*Instructions to follow*. Based on the listing below, report how many lines contain the word "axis". Nothing but the number, please.

---

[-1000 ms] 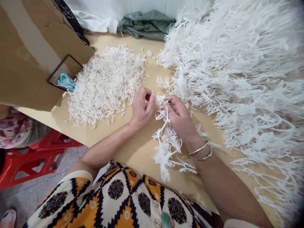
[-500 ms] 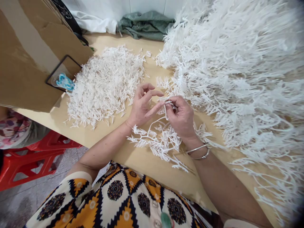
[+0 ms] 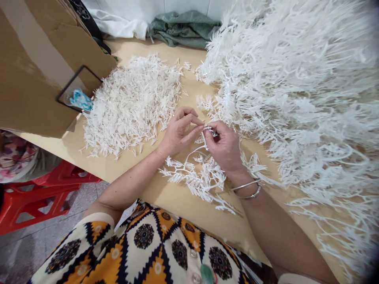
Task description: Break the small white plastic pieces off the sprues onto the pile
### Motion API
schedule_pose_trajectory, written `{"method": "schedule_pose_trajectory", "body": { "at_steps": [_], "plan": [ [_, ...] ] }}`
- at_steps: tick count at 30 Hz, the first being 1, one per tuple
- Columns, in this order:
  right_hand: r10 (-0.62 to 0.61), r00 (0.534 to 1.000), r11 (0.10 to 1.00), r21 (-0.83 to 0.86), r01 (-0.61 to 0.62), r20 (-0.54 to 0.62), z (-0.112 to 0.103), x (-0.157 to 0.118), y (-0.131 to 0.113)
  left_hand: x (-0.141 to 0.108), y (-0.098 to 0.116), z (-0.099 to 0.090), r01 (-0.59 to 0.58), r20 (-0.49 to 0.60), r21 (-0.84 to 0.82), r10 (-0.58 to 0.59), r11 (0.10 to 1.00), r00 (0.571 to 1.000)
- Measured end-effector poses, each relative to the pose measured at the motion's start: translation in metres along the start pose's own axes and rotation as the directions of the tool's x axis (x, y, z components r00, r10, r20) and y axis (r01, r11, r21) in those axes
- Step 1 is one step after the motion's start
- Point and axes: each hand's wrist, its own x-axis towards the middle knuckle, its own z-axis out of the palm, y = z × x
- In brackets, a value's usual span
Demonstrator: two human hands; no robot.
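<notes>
Near the middle of the table, my right hand (image 3: 224, 146) is closed on a white plastic branch (image 3: 194, 152), its thumb and forefinger pinched near a tip. Thumb and forefinger of my left hand (image 3: 184, 130) meet at that same tip, just left of the right fingertips. The rest of the branch hangs down and lies on the table below the hands, among more white sprigs (image 3: 207, 179). A heap of short white pieces (image 3: 133, 102) lies to the left. On the right rises a large pile of long white branches (image 3: 296, 86).
A cardboard box (image 3: 38, 71) stands at the left, with a black wire frame and a small clear cup (image 3: 79, 99) beside it. Green cloth (image 3: 183, 28) and white cloth (image 3: 118, 25) lie along the wall. Red stools (image 3: 38, 197) and part of a person's patterned clothing (image 3: 16, 157) show at lower left.
My left thumb and forefinger have closed together at the branch tip, where they were apart before. My right hand keeps its pinch and has barely moved.
</notes>
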Motion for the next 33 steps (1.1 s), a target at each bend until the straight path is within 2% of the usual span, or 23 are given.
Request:
{"method": "schedule_pose_trajectory", "body": {
  "at_steps": [4,7,10,11,12,14,15,17,19,21,23,25,26,28,30,33],
  "plan": [
    [-0.054,0.997,0.998,-0.013,0.054,0.054,0.0,0.002,-0.002,-0.002,0.001,0.007,0.032,-0.09,-0.051,-0.037,0.998,0.995],
    [-0.069,0.995,0.997,-0.022,0.071,0.076,0.001,0.004,-0.005,-0.004,0.003,0.018,0.037,-0.17,0.016,-0.034,0.999,0.985],
    [-0.084,0.994,0.996,-0.027,0.086,0.066,0.002,0.002,-0.006,-0.002,-0.008,0.018,0.084,-0.254,0.059,-0.066,0.995,0.965],
    [-0.092,0.994,0.995,-0.033,0.094,0.063,0.002,0.001,-0.006,-0.001,-0.016,0.013,0.114,-0.303,0.063,-0.09,0.992,0.949],
    [-0.098,0.993,0.994,-0.04,0.101,0.064,0.002,0.0,-0.005,0.001,-0.025,0.007,0.142,-0.405,0.064,-0.105,0.988,0.908],
    [-0.097,0.992,0.994,-0.05,0.101,0.075,0.002,-0.001,-0.004,0.004,-0.043,-0.007,0.201,-0.599,0.062,-0.125,0.978,0.791],
    [-0.09,0.993,0.994,-0.052,0.095,0.08,0.002,-0.001,-0.003,0.006,-0.049,-0.013,0.221,-0.636,0.058,-0.134,0.974,0.76],
    [-0.07,0.995,0.996,-0.055,0.074,0.076,0.002,-0.001,-0.002,0.006,-0.052,-0.019,0.231,-0.653,0.038,-0.15,0.972,0.742],
    [-0.047,0.997,0.997,-0.061,0.051,0.056,0.002,-0.001,-0.001,0.005,-0.043,-0.017,0.239,-0.613,0.06,-0.153,0.969,0.775],
    [-0.033,0.999,0.998,-0.056,0.035,0.035,0.003,0.0,0.0,0.003,-0.028,-0.011,0.222,-0.521,0.134,-0.122,0.966,0.845],
    [-0.04,0.999,0.998,-0.042,0.04,0.019,0.003,-0.001,-0.001,0.002,-0.013,-0.005,0.138,-0.341,0.185,-0.068,0.973,0.938],
    [-0.046,0.999,0.998,-0.043,0.047,0.01,0.004,-0.001,-0.001,0.002,-0.004,-0.001,0.023,-0.134,0.185,0.002,0.982,0.991],
    [-0.044,0.999,0.998,-0.052,0.044,0.007,0.004,-0.001,-0.001,0.002,-0.001,0.001,-0.025,-0.053,0.172,0.035,0.985,0.998],
    [-0.035,0.999,0.996,-0.077,0.036,0.009,0.004,-0.001,-0.001,0.002,-0.001,0.002,-0.073,0.039,0.145,0.068,0.987,0.997],
    [-0.039,0.999,0.995,-0.097,0.039,0.008,0.005,-0.002,0.0,0.002,-0.004,0.002,-0.054,0.079,0.124,0.045,0.991,0.996],
    [-0.056,0.998,0.992,-0.117,0.056,0.003,0.006,-0.002,0.002,0.002,-0.009,-0.002,0.036,0.142,0.075,-0.046,0.997,0.989]
  ]
}}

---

*Response area*. 2